*** RECORDS SHOWN ***
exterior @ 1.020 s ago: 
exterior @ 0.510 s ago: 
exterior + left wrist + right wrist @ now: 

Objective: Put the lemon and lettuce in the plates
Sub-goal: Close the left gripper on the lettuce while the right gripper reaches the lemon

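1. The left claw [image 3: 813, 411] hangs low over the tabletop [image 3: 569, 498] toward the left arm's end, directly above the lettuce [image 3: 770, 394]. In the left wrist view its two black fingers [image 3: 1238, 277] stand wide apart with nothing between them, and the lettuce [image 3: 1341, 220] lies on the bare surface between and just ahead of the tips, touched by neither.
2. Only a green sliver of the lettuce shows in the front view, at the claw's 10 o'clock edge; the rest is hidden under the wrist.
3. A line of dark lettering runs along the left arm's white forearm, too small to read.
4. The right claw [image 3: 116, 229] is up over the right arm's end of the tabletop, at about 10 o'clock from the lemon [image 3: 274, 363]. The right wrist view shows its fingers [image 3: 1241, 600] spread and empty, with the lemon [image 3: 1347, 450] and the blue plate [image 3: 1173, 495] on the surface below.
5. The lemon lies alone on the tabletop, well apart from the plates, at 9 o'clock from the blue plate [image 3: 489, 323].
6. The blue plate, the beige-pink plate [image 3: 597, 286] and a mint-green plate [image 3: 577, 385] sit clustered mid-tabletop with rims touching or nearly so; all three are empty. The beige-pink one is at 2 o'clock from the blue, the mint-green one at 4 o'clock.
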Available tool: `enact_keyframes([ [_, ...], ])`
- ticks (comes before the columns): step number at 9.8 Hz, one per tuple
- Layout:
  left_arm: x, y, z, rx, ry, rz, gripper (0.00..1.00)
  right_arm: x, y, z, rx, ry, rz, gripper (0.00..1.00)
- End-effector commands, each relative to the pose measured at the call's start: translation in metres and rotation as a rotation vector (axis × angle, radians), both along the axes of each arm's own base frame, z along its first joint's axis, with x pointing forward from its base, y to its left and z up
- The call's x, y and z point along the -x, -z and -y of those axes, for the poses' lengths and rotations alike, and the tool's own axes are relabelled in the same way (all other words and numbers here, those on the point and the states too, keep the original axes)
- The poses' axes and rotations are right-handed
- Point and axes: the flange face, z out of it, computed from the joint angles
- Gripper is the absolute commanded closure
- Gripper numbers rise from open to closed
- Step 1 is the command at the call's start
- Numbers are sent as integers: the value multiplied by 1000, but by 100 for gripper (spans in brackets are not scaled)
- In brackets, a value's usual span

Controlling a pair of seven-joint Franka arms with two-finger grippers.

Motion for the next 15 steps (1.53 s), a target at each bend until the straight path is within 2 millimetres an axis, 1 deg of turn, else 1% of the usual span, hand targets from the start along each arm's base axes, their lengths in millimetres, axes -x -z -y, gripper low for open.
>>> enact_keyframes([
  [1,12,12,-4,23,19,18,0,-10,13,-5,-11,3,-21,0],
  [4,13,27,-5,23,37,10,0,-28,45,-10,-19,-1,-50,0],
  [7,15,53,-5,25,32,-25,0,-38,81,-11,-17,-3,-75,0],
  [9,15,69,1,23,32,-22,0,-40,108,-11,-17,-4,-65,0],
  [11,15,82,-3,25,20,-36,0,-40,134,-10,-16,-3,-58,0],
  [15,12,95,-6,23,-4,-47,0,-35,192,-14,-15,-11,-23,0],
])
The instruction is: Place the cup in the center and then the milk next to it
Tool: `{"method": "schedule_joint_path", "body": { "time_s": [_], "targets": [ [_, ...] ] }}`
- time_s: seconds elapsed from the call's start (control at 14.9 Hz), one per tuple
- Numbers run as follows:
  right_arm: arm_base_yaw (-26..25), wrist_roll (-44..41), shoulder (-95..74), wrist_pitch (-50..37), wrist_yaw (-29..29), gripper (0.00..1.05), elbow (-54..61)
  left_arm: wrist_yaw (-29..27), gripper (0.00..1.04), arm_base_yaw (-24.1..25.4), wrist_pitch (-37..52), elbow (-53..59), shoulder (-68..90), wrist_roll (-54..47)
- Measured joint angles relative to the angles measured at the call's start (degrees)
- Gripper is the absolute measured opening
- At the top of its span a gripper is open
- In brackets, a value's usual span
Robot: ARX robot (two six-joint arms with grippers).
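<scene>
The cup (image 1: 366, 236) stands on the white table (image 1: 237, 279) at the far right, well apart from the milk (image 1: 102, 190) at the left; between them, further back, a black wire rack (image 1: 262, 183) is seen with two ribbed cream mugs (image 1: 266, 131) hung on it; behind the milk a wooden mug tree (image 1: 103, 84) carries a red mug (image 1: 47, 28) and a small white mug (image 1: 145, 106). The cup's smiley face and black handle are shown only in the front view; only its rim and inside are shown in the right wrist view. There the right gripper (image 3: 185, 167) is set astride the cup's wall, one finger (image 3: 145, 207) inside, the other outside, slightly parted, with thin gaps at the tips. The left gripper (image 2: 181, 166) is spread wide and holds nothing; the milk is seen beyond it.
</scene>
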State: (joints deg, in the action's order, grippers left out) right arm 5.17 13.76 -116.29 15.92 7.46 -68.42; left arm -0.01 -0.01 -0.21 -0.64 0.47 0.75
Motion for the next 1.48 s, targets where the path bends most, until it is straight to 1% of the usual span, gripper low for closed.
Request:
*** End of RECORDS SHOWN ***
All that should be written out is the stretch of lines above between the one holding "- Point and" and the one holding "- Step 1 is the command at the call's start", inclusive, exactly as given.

* [RESULT]:
- Point and axes: the flange face, z out of it, computed from the joint angles
- Gripper is the absolute commanded closure
- Gripper numbers rise from open to closed
- Step 1 is the command at the call's start

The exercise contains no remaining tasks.